Foy Joseph J, Robinson Kayla R, Li Hui, Giger Maryellen L, Al-Hallaq Hania, Armato Samuel G
University of Chicago, Department of Radiology, Chicago, Illinois, United States.
University of Chicago, Department of Radiation and Cellular Oncology, Chicago, Illinois, United States.
J Med Imaging (Bellingham). 2018 Oct;5(4):044505. doi: 10.1117/1.JMI.5.4.044505. Epub 2018 Dec 4.
Given the increased need for consistent quantitative image analysis, variations in radiomics feature calculations due to differences in radiomics software were investigated. Two in-house radiomics packages and two freely available radiomics packages, MaZda and IBEX, were utilized. Forty regions of interest (ROIs) from 40 digital mammograms were studied along with 39 manually delineated ROIs from the head and neck (HN) computed tomography (CT) scans of 39 patients.
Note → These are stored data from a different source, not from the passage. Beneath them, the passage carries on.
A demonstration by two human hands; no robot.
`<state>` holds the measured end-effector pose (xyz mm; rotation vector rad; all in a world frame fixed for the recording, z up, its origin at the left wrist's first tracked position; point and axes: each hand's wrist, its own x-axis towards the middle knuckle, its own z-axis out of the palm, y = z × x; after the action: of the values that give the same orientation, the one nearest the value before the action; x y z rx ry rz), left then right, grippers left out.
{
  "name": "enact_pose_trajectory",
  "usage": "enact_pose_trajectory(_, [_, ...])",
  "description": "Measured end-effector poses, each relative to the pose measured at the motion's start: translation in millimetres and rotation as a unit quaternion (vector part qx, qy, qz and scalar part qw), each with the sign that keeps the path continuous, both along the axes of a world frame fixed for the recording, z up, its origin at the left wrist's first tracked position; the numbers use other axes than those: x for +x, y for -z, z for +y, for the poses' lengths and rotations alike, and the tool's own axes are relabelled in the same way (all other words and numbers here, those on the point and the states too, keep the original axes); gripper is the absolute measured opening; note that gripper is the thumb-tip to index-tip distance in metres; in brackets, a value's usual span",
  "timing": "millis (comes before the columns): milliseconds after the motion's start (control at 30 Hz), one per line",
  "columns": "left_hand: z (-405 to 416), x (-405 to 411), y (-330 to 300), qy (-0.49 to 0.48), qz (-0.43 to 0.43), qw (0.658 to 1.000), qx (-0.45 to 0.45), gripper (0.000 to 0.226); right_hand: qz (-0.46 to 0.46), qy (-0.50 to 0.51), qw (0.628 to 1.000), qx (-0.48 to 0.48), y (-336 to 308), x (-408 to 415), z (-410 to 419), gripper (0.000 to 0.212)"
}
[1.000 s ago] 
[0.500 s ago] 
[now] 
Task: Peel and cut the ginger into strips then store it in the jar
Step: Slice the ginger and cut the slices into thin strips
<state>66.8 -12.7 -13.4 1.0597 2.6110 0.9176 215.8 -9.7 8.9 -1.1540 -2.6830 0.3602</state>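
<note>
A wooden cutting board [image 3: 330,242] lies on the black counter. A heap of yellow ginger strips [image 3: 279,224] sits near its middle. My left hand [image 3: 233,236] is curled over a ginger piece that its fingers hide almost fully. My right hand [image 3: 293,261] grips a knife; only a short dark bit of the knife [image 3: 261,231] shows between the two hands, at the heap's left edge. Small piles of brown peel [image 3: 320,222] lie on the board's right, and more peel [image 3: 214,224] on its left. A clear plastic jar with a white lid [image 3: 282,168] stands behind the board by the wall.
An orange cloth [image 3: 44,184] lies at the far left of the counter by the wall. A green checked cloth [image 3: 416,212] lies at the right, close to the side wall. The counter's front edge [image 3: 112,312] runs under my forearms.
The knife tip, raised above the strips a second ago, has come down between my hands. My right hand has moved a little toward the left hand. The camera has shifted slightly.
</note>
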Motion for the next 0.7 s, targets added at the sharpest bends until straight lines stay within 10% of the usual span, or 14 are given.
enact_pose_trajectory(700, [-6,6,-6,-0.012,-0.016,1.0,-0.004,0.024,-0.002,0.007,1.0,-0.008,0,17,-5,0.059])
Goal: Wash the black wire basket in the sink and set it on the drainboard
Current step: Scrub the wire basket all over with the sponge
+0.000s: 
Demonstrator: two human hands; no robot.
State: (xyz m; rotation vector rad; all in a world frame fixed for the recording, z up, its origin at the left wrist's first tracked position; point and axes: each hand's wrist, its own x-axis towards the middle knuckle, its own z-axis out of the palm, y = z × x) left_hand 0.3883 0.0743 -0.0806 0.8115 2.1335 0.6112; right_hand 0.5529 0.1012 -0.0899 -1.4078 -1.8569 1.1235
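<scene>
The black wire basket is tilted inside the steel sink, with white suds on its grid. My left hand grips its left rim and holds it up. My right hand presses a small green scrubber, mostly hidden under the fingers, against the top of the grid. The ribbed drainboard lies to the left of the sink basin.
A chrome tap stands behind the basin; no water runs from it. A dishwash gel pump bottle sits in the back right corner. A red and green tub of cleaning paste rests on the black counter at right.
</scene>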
Each package was used to calculate first-order histogram and second-order gray-level co-occurrence matrix (GLCM) features. Friedman tests determined differences in feature values across packages, whereas intraclass-correlation coefficients (ICC) quantified agreement. All first-order features computed from both mammography and HN cases (except skewness in mammography) showed significant differences across all packages due to systematic biases introduced by each package; however, based on ICC values, all but one first-order feature calculated on mammography ROIs and all but two first-order features calculated on HN CT ROIs showed excellent agreement, indicating the observed differences were small relative to the feature values but the bias was systematic. All second-order features computed from the two databases both differed significantly and showed poor agreement among packages, due largely to discrepancies in package-specific default GLCM parameters. Additional differences in radiomics features were traced to variations in image preprocessing, algorithm implementation, and naming conventions. Large variations in features among software packages indicate that increased efforts to standardize radiomics processes must be conducted.
鉴于对一致的定量图像分析的需求增加,研究了由于放射组学软件差异导致的放射组学特征计算的变化。使用了两个内部放射组学软件包以及两个免费的放射组学软件包MaZda和IBEX。研究了来自40幅数字乳腺X线摄影的40个感兴趣区域(ROI),以及来自39例患者的头颈部(HN)计算机断层扫描(CT)的39个手动勾勒的ROI。每个软件包都用于计算一阶直方图和二阶灰度共生矩阵(GLCM)特征。Friedman检验确定了各软件包之间特征值的差异,而组内相关系数(ICC)对一致性进行了量化。从乳腺摄影和HN病例计算出的所有一阶特征(乳腺摄影中的偏度除外)在所有软件包之间均显示出显著差异,这是由于每个软件包引入的系统偏差所致;然而,基于ICC值,乳腺摄影ROI上计算的除一个一阶特征外的所有特征以及HN CT ROI上计算的除两个一阶特征外的所有特征均显示出极好的一致性,表明观察到的差异相对于特征值较小,但偏差是系统性的。从两个数据库计算出的所有二阶特征在各软件包之间均存在显著差异且一致性较差,这主要是由于特定软件包的默认GLCM参数存在差异。放射组学特征的其他差异可追溯到图像预处理、算法实现和命名约定的变化。软件包之间特征的巨大差异表明,必须加大力度规范放射组学流程。